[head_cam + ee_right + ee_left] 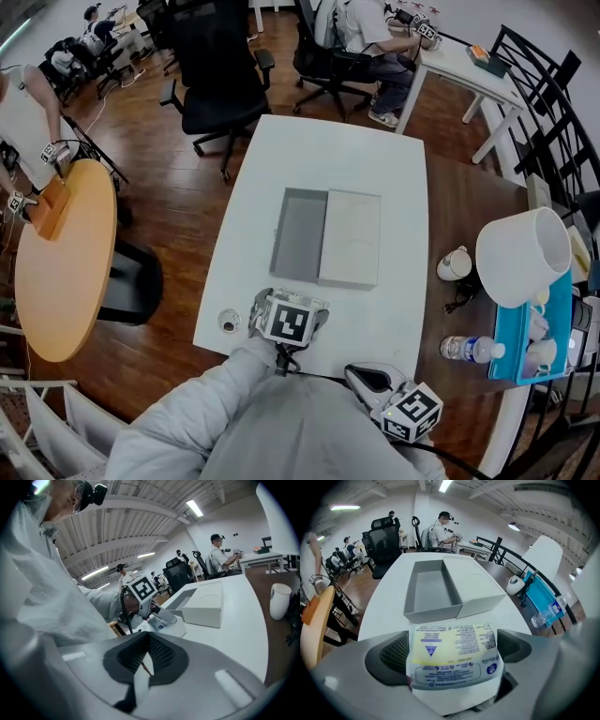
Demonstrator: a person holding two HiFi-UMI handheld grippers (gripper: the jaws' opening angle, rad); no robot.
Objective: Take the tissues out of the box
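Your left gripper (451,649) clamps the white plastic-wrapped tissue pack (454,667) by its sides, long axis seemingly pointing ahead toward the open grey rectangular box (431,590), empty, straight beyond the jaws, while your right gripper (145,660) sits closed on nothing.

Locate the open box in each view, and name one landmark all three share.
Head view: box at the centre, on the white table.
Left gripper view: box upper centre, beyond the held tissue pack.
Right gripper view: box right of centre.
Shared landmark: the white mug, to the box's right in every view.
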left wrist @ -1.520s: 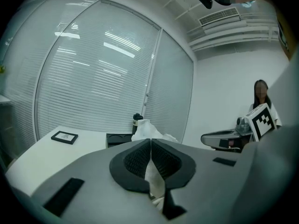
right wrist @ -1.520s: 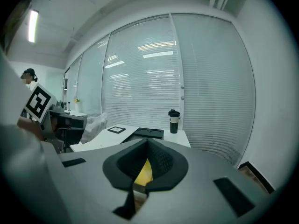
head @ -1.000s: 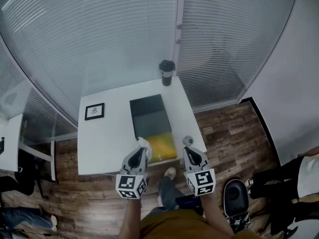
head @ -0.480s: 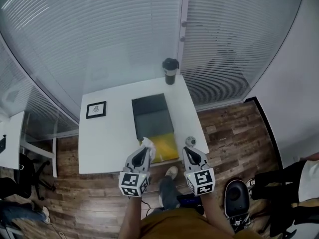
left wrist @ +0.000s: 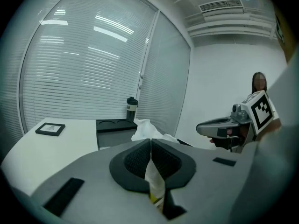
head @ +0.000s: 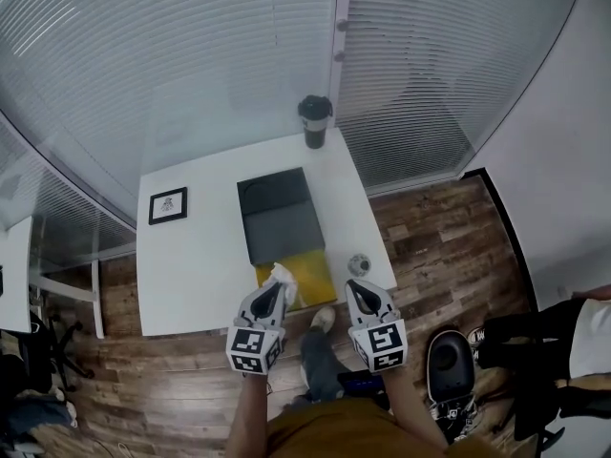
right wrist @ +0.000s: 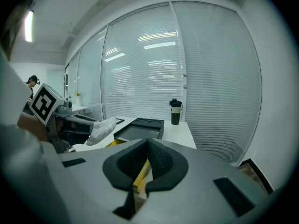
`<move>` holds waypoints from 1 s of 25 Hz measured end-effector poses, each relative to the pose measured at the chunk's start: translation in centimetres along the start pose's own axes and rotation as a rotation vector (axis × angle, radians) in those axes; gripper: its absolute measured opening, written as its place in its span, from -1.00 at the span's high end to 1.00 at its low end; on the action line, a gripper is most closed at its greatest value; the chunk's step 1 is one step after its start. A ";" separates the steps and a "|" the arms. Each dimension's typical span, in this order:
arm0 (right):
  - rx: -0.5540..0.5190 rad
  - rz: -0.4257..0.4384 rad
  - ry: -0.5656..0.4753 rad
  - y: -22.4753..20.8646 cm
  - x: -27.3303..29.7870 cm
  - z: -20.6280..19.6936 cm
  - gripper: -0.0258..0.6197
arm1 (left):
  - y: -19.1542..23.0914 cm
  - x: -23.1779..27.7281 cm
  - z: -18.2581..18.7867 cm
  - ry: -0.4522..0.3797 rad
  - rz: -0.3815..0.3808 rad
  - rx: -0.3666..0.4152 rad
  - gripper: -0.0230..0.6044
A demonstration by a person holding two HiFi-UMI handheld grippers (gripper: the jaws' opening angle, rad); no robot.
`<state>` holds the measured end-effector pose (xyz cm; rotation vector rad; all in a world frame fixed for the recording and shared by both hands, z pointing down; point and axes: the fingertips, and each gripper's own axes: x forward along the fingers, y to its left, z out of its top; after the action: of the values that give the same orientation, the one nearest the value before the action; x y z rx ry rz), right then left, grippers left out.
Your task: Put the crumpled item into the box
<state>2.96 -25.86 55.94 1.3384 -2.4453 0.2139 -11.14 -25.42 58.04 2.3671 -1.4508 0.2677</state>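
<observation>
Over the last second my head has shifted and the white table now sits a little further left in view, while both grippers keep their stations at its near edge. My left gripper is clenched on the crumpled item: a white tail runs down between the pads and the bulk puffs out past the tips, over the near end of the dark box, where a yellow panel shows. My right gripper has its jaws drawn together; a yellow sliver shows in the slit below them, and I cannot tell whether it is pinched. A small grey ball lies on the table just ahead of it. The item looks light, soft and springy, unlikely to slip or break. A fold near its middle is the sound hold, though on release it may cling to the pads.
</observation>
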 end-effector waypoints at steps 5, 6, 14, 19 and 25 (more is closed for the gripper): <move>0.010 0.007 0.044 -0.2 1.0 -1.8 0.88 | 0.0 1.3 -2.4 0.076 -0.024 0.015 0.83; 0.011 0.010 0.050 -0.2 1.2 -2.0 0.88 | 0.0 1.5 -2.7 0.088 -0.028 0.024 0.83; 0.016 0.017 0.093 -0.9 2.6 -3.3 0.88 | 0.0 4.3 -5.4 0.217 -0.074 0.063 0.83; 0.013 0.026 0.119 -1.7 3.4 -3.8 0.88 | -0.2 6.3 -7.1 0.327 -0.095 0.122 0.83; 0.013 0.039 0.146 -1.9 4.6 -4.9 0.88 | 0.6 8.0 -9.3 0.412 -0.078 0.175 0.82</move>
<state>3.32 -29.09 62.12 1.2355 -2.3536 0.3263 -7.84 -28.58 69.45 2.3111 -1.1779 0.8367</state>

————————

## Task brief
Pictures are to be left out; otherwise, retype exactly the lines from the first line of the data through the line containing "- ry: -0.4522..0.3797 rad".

## Solution
[head_cam + ee_right + ee_left] 
Demonstrator: a person holding two HiFi-UMI handheld grippers (gripper: the jaws' opening angle, rad); no robot.
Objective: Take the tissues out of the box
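Your left gripper (451,649) clamps the white plastic-wrapped tissue pack (454,667) by its sides, long axis seemingly pointing ahead toward the open grey rectangular box (431,590), empty, straight beyond the jaws, while your right gripper (145,660) sits closed on nothing.

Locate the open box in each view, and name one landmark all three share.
Head view: box at the centre, on the white table.
Left gripper view: box upper centre, beyond the held tissue pack.
Right gripper view: box right of centre.
Shared landmark: the white mug, to the box's right in every view.
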left wrist @ -1.520s: 
right wrist @ -1.520s: 
head @ -1.000s: 
head @ -0.480s: 
left wrist @ +0.000s: 
head @ +0.000s: 
right wrist @ +0.000s: 
`<move>` holds waypoints from 1 s of 25 Hz measured end-effector poses, each relative to the pose measured at the chunk's start: translation in centimetres along the start pose's own axes and rotation as a rotation vector (axis × angle, radians) in those axes; gripper: its absolute measured opening, written as its place in its span, from -1.00 at the span's high end to 1.00 at its low end; on the action line, a gripper is most closed at its greatest value; the chunk's step 1 is one step after its start. A ";" separates the steps and a "|" the arms. Each dimension's typical span, in this order:
arm0 (right):
  - rx: -0.5540..0.5190 rad
  - rz: -0.4257..0.4384 rad
  - ry: -0.5656..0.4753 rad
  - y: -22.4753..20.8646 cm
  - x: -27.3303..29.7870 cm
  - z: -20.6280..19.6936 cm
  - gripper: -0.0258..0.6197
arm1 (left):
  - y: -19.1542..23.0914 cm
  - x: -23.1779..27.7281 cm
  - z: -18.2581..18.7867 cm
  - ry: -0.4522..0.3797 rad

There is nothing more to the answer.